To summarise. Focus on the problem not the solution. Then (once understood), suggest a dozen solutions and pick the best one. But keep it simple.

Q2.  How has the Database industry changed in the last 20 years?

John Ryan: On the surface, not a lot. As recent as 2016 Gartner estimated Oracle, Microsoft and IBM accounted for 80% of the commercial database market, but that hides an underlying trend that’s disrupting this $50 billion industry.

Around the year 2000, the primary options were Oracle, DB2 or SQL Server with data warehouse appliances from Teradata and Netezza. Fast forward to today, and the database engine rankings include over 300 databases of which 50% are open source, and there are over 11 categories including Graph, Wide column, Key-value and Document stores; each suited to a different use-case.

While relational databases are still popular, 4 of the top 10 most popular solutions are non-relational (classed as NoSQL), including MongoDB, Redis and Cassandra. Cross-reference this against a of survey of the most highly sought skills, and we find MongoDB, Redis and Cassandra again in the top ranking, with nearly 40% of respondents seeking MongoDB skills compared to just 12% seeking Oracle expertise.

Likewise open source databases make up 60% of the top ten ranking, with open source database MySQL in second place behind Oracle in the rankings, and Gartner states that “By 2018, more than 70% of new in-house applications will be developed on an [Open Source] DBMS”.

The move towards cloud computing and database-as-a-service is causing further disruption in the data warehouse space with cloud and hybrid challengers including Vertica, Amazon Redshift and Snowflake.

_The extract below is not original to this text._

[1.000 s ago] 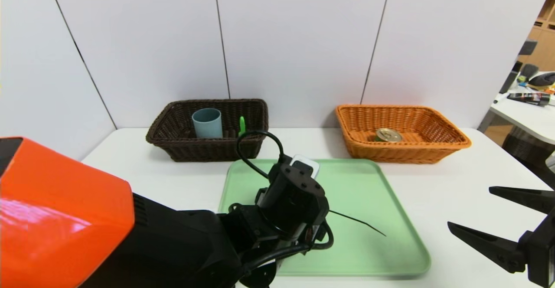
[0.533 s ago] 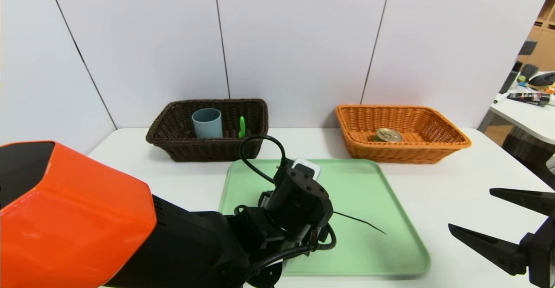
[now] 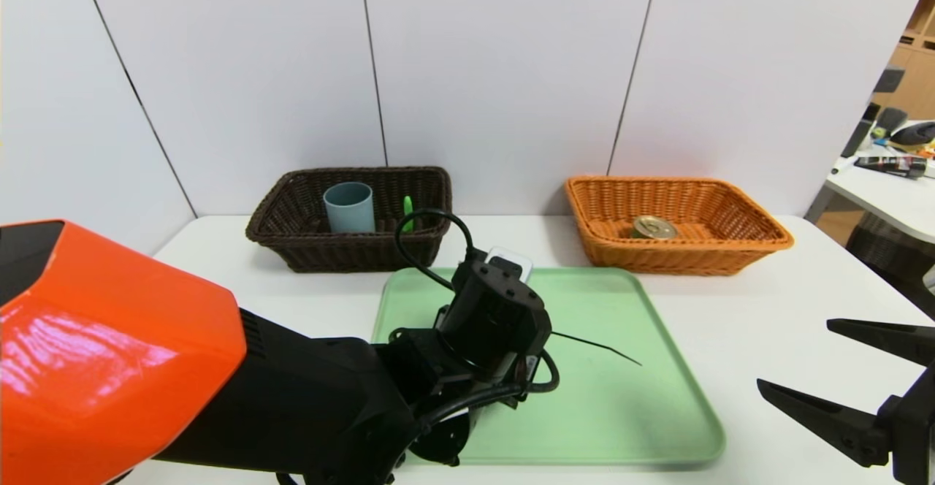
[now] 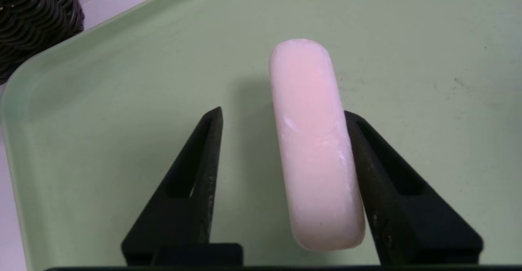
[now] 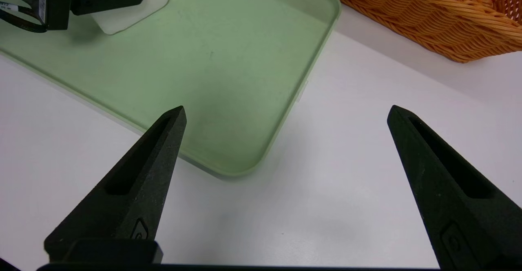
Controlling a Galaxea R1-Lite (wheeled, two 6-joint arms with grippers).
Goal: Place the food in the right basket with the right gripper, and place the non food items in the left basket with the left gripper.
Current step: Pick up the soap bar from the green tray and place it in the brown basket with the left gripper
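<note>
The white block (image 4: 317,148) is best centred between the left gripper's (image 4: 283,109) parted fingers before being squeezed. The right gripper (image 5: 287,107) is parked wide open beside the tray (image 5: 244,172).

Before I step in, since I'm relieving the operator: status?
Left end effector open astride pale rounded block. Right end effector open, idle beside green tray. No obstruction seen.

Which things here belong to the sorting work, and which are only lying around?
For the job: dark basket, orange basket, blue cup, can, green tray, white block, left gripper, right gripper.

Lying about: black tube on the side table.
</note>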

In conclusion, the commercial relational vendors currently dominate the market in revenue terms. However, there has been a remarkable growth of open source alternatives, and huge demand for solutions to handle high velocity unstructured and semi-structured data. These use-cases including social media, and the Internet of Things are ill-suited to the legacy structured databases provided by Oracle, DB2 and SQL Server, and this void has been largely filled by open source NoSQL and NewSQL databases.

Q3. RDBMS vs. NoSQL vs. NewSQL: How do you compare Database Technologies?

John Ryan: The traditional RDBMS solutions from Oracle, IBM and Microsoft implement the relational model on a 1970s hardware architecture, and typically provide a good general purpose database platform which can be applied to most OLTP and Data Warehouse use cases.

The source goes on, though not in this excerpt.